Aim of the exercise: Where the listing below reaches the line containing "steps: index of", start writing out lines exactly, and stop once the line containing "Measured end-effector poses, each" has been written.

- - -

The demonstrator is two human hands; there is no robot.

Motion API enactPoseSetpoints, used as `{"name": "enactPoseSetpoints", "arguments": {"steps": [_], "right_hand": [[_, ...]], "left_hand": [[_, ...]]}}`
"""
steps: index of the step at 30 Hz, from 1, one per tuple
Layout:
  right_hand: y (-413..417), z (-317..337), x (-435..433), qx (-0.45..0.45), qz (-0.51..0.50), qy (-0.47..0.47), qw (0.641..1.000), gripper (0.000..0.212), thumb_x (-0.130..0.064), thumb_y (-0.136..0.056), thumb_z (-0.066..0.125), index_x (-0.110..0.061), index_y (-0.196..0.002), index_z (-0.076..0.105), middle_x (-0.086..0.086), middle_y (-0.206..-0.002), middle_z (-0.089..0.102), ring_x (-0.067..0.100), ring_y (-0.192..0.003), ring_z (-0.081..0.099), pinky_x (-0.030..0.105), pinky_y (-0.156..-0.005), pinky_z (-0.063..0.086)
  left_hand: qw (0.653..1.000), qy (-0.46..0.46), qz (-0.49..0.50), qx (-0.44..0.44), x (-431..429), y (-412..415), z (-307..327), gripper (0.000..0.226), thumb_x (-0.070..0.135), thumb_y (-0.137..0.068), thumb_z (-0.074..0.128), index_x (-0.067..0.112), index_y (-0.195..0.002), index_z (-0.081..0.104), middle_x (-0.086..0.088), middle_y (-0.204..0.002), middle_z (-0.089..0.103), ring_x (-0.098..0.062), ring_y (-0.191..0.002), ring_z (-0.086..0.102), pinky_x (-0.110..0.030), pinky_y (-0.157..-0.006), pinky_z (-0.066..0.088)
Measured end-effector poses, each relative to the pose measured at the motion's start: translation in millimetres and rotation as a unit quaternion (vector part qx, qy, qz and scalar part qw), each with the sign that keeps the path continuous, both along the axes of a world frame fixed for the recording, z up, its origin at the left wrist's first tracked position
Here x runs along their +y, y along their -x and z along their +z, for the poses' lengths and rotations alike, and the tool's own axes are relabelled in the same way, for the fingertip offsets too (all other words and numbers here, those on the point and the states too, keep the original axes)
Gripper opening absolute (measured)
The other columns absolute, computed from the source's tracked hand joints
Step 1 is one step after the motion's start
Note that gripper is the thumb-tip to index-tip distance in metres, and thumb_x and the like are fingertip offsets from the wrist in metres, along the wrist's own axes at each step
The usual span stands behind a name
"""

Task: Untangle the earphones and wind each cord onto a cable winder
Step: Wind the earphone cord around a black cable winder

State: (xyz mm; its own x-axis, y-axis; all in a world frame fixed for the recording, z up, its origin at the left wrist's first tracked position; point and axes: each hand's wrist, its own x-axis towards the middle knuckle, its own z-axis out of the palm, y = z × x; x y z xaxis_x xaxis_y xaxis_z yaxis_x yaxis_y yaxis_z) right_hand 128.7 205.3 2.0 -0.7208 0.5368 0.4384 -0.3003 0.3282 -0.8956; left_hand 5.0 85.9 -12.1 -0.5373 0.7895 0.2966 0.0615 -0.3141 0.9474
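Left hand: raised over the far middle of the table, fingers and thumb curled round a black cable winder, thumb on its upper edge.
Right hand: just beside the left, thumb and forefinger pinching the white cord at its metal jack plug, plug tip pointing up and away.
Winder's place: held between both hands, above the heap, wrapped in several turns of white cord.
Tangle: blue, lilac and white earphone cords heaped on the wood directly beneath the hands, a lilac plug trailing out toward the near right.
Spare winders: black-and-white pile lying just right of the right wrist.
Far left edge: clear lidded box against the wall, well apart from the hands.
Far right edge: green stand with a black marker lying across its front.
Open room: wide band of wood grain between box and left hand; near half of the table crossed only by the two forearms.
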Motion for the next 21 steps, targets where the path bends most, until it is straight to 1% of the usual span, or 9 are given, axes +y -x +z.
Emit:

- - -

Answer to this exercise:
steps: index of the step at 30 Hz, from 1, one per tuple
Layout:
  right_hand: y (-413..417), z (-317..337), x (-435..433), qx (-0.45..0.45), qz (-0.51..0.50), qy (-0.47..0.47), qw (0.641..1.000), gripper (0.000..0.212), thumb_x (-0.130..0.064), thumb_y (-0.136..0.056), thumb_z (-0.066..0.125), index_x (-0.110..0.061), index_y (-0.196..0.002), index_z (-0.076..0.105), middle_x (-0.086..0.086), middle_y (-0.206..-0.002), middle_z (-0.089..0.102), ring_x (-0.067..0.100), ring_y (-0.192..0.003), ring_z (-0.081..0.099), pinky_x (-0.030..0.105), pinky_y (-0.156..-0.005), pinky_z (-0.063..0.086)
  left_hand: qw (0.653..1.000), qy (-0.46..0.46), qz (-0.49..0.50), qx (-0.44..0.44), x (-431..429), y (-412..415), z (-307..327), gripper (0.000..0.226), thumb_x (-0.070..0.135), thumb_y (-0.137..0.068), thumb_z (-0.074..0.128), index_x (-0.067..0.112), index_y (-0.195..0.002), index_z (-0.081..0.104), middle_x (-0.086..0.088), middle_y (-0.204..0.002), middle_z (-0.089..0.103), ring_x (-0.098..0.062), ring_y (-0.191..0.002), ring_z (-0.086..0.102), pinky_x (-0.110..0.030), pinky_y (-0.157..-0.006), pinky_z (-0.066..0.088)
Measured end-effector poses, each relative to the pose measured at the motion's start: translation in millimetres and rotation as a unit quaternion (vector part qx, qy, qz and scalar part qw), each with the sign that keeps the path continuous, both along the axes of a world frame fixed for the recording, z up, its origin at the left wrist's first tracked position

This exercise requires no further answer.